Im zweiten Teil der Führung gab uns Frau Hahn einen Überblick über das Leben Henry Kissingers. Dieser wurde am 27. Mai 1923 als Sohn eines jüdischen Lehrers und der Tochter eines wohlhabenden jüdischen Viehhändlers geboren. Bereits in seiner Kindheit war er großer Fan der SpVgg Fürth, in deren Jugend er selbst spielte und der er bis zu seinem Tod ein treuer Anhänger blieb. Die Reichskanzlerschaft Adolfs Hitlers jedoch wurde zu einem Wendepunkt für seine Familie.

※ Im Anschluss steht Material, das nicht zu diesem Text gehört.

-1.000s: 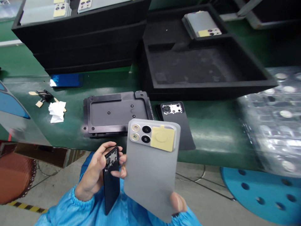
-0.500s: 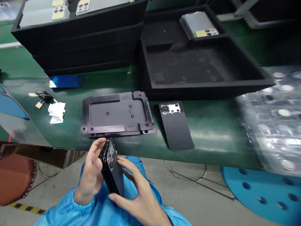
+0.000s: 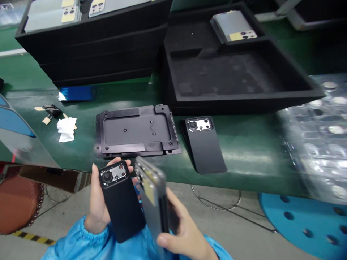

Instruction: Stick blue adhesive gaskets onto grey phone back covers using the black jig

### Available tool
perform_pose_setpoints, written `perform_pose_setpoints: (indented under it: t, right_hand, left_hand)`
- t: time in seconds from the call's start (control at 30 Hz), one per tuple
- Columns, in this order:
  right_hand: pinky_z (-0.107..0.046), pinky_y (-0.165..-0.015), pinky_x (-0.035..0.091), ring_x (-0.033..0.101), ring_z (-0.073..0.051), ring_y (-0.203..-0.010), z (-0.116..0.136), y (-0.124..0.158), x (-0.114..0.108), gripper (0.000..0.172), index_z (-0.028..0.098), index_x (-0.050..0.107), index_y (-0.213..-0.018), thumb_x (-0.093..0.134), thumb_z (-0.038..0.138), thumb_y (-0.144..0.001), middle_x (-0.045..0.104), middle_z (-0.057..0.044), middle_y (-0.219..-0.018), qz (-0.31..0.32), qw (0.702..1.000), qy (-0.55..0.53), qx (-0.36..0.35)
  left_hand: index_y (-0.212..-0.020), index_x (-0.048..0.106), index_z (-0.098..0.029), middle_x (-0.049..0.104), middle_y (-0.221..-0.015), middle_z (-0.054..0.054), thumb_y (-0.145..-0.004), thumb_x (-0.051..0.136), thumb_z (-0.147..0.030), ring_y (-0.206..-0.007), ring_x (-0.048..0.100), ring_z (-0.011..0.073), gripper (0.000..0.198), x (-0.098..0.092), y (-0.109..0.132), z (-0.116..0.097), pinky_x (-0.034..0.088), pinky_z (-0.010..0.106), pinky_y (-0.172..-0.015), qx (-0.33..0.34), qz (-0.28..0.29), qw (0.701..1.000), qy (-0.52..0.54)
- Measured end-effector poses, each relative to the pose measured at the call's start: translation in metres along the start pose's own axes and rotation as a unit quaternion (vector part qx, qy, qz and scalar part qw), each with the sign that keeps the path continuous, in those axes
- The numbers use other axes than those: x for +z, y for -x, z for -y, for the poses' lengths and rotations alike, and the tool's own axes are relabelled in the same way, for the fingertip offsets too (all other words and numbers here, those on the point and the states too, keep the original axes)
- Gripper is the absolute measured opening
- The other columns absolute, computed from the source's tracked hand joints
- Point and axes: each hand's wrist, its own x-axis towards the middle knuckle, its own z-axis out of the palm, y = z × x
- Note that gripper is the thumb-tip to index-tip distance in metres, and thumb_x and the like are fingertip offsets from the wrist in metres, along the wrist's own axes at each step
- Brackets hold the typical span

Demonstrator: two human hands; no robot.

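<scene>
My left hand (image 3: 97,206) is closed around the edges of a black phone (image 3: 124,206), its silver camera plate facing up. Close beside it, my right hand (image 3: 187,231) grips a tilted stack of phones (image 3: 150,209), slightly blurred. The stack shows a silver-grey face with a yellow patch by the cameras; how many layers it has I cannot tell. Past both hands, a black metal fixture (image 3: 135,130) with a phone-shaped recess lies on the bench. To its right rests another black phone (image 3: 206,151), overlapping a dark piece beneath.
Black foam trays (image 3: 108,50) holding silver phones stand at the back left. An open black tray (image 3: 230,77) with a silver phone stack (image 3: 234,25) is at the back right. Clear plastic trays (image 3: 320,137), a crumpled tissue (image 3: 66,129) and a blue phone (image 3: 76,93) lie around.
The phones held together in both hands have come apart: the black one has turned face up in my left hand, and my right hand has drawn the silver-faced stack to the right.
</scene>
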Motion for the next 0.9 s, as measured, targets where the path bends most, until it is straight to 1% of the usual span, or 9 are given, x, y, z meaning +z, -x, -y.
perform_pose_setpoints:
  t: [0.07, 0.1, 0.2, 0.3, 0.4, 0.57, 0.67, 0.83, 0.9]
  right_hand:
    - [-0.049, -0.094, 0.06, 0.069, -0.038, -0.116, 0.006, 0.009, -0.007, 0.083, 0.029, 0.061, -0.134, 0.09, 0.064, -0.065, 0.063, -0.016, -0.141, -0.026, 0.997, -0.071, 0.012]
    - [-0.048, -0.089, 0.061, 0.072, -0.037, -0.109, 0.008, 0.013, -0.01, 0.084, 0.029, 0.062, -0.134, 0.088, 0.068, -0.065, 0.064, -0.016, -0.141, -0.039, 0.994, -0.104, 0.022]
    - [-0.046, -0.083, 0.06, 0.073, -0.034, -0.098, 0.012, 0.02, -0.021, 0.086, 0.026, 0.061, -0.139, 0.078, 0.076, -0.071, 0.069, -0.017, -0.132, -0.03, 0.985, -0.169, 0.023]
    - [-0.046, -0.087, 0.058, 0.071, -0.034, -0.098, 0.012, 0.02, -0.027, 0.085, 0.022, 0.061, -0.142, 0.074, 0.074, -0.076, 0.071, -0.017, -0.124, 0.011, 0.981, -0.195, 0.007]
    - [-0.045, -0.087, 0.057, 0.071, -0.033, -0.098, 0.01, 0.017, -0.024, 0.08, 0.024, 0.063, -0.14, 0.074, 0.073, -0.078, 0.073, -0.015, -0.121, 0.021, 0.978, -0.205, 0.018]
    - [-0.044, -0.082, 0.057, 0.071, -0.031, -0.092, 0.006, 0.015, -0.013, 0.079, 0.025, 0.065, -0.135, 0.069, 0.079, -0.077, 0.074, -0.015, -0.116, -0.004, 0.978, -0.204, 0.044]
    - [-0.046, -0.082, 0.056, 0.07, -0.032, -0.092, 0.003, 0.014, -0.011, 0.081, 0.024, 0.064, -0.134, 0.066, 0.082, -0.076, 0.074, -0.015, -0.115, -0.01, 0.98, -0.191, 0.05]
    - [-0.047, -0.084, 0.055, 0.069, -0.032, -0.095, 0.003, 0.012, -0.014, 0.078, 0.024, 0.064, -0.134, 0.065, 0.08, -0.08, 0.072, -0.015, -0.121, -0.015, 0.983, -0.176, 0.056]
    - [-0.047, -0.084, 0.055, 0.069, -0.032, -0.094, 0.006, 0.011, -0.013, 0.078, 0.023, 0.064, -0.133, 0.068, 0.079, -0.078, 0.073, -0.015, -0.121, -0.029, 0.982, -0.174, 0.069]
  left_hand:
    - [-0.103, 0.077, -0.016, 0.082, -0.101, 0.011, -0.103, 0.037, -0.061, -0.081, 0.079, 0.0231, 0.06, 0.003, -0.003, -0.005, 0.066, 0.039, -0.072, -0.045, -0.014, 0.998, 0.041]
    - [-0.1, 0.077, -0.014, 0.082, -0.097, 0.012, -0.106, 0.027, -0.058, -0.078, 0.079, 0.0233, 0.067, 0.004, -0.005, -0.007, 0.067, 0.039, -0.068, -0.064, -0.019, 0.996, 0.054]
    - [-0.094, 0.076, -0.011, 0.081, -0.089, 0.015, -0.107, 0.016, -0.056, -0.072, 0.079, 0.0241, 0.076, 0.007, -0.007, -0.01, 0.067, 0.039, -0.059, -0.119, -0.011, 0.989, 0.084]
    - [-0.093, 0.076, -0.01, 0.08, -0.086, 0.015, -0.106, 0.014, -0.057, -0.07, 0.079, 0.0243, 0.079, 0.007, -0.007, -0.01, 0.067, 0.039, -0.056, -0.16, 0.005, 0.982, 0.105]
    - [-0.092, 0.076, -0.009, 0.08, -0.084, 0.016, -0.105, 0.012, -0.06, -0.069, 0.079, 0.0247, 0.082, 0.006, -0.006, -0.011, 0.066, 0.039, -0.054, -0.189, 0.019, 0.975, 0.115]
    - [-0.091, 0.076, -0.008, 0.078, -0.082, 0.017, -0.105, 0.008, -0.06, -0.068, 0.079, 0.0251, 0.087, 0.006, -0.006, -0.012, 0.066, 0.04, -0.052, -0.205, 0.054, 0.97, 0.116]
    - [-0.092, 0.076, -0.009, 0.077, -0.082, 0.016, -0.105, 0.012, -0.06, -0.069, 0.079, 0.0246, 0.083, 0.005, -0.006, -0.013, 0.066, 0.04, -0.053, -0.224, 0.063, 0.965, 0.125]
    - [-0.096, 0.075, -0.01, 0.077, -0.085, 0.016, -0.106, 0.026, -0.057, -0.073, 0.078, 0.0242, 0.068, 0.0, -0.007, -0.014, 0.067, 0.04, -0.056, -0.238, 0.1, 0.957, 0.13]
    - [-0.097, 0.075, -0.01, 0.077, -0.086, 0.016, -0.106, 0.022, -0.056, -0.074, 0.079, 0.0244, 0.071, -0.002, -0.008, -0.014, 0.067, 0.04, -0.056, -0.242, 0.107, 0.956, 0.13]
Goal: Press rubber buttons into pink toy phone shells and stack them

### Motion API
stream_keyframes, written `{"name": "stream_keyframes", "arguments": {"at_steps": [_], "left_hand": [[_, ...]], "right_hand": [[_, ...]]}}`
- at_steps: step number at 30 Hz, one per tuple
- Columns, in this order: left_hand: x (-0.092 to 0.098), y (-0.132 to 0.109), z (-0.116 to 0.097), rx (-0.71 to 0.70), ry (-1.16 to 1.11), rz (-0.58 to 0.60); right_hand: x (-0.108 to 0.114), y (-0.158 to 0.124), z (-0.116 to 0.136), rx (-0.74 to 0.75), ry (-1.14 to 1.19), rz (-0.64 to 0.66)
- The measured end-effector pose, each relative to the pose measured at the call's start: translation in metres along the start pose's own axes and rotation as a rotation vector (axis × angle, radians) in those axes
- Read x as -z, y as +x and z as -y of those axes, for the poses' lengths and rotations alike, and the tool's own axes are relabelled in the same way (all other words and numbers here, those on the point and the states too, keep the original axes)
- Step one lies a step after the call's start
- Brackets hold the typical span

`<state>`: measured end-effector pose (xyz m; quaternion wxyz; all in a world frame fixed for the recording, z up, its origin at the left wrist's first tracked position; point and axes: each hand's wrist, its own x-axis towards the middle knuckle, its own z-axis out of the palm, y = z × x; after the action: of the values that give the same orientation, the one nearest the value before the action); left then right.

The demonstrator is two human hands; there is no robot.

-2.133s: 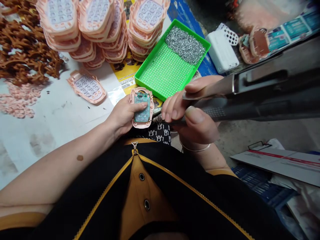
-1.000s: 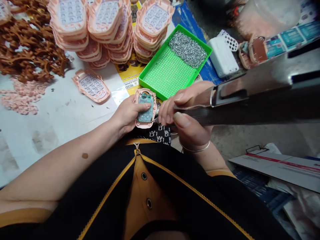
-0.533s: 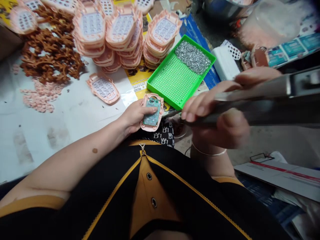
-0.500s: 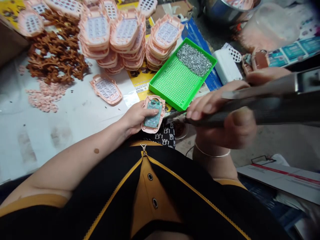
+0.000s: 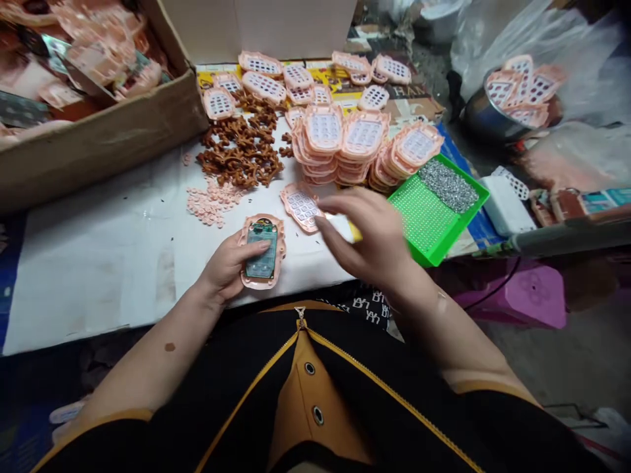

Als die Judenverfolgung während des Nationalsozialismus immer schlimmer wurde, verließen die Kissingers schließlich im letzten Moment Deutschland, um in die Vereinigten Staaten von Amerika zu fliehen. Das Museum stellt dazu einen Tauflöffel aus, den Kissingers Mutter auf die Flucht mitgenommen hatte. Dort angekommen besuchte er die George Washington Highschool und diente, nachdem er die amerikanische Staatsbürgerschaft erhalten hatte, sogar im zweiten Weltkrieg für die USA. Im Zuge dessen kam er wieder nach Deutschland zurück, wo er auch in der Nachkriegszeit bei der Aufklärung von Kriegsverbrechen half. Nach seiner Rückkehr in die Vereinigten Staaten studierte er zunächst Politikwissenschaft und promovierte. Seine politische Karriere begann er als Berater eines New Yorker Gouverneurs, was zur Folge hatte, dass sein Rat auch von einigen US-Präsidenten gesucht wurde. Unter Nixon wurde er schließlich Nationaler Sicherheitsberater und fungierte unter anderem als Diplomat im Vietnamkrieg. Dies brachte ihm kontroverserweise sogar einen Friedensnobelpreis ein. Später wurde er Außenminister unter den Präsidenten Nixon sowie Ford und arbeitete eng mit der deutschen Regierung Schmidt/Genscher zusammen. Kissinger kehrte immer wieder in seine Heimat zurück und feierte dort sogar seinen 100. und letzten Geburtstag. Obwohl vieles von dem, was er tat, umstritten war, lässt sich nicht leugnen, dass er global einer der einflussreichsten Menschen war.

Nach den beiden interessanten Führungen im Ludwig Erhard Zentrum kehrten wir in der Bistrogalerie Fürth ein, ehe wir uns gestärkt auf den Weg ins Jüdische Museum Franken machten.